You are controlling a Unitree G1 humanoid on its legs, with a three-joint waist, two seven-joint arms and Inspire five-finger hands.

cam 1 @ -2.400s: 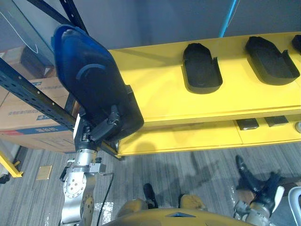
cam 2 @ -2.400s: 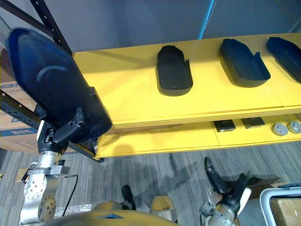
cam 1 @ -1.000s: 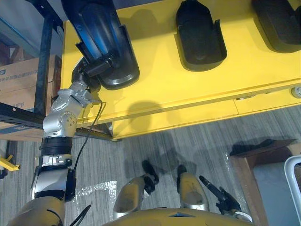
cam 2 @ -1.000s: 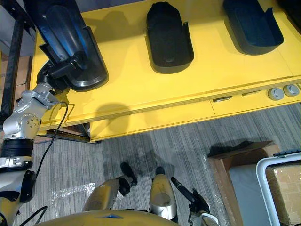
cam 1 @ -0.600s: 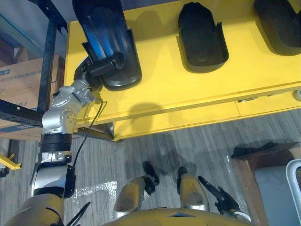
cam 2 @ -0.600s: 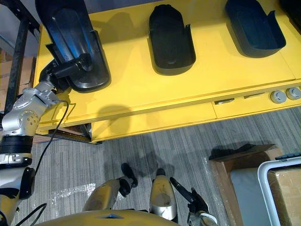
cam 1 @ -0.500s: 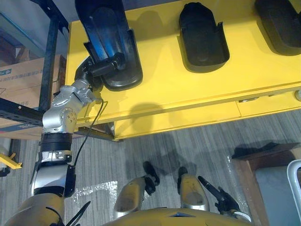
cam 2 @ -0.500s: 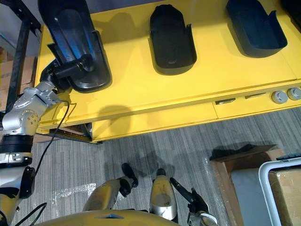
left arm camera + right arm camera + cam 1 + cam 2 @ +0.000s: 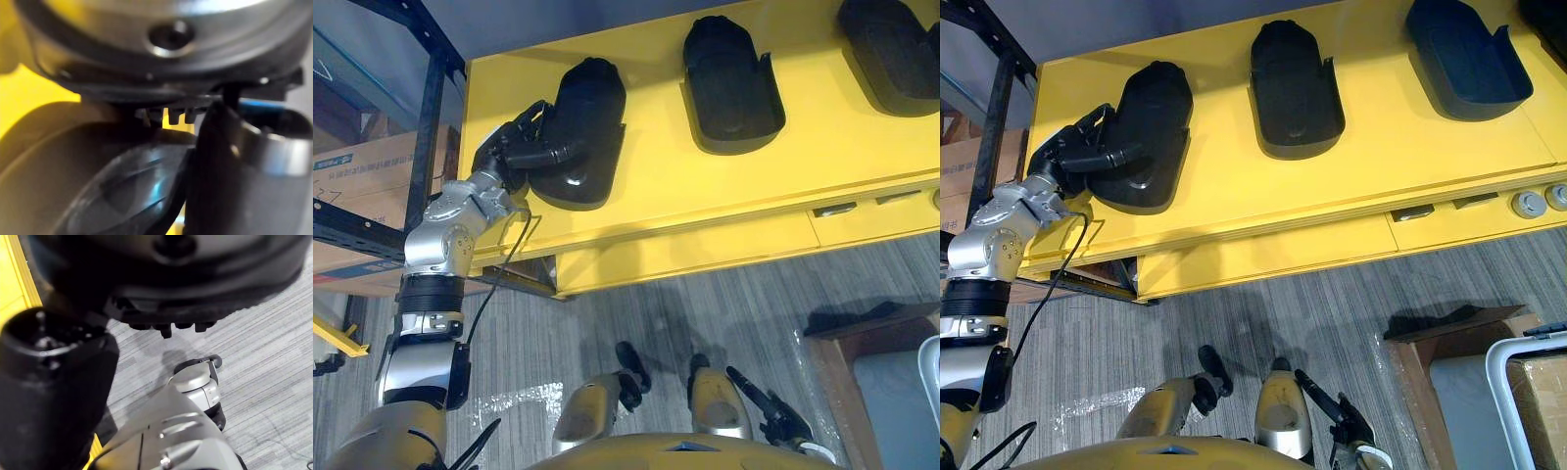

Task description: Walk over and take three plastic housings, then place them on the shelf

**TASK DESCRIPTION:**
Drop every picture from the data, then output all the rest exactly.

**RESULT:**
You are controlling a Unitree G1 humanoid on its legs, with a three-joint waist, two seven-joint arms and Inspire five-finger hands.

cam 1 @ -2.400s: 
cam 2 @ -2.400s: 
cam 1 @ -1.000s: 
cam 2 @ -1.000s: 
cam 1 @ -0.600s: 
cam 2 @ -0.600s: 
cam 1 @ -0.500s: 
cam 2 @ -0.500s: 
left arm camera + right arm camera + cam 1 + cam 2 @ +0.000s: 

Task description: Walk over and take three plastic housings, then place them on the shelf

No more output will be given for this exercise.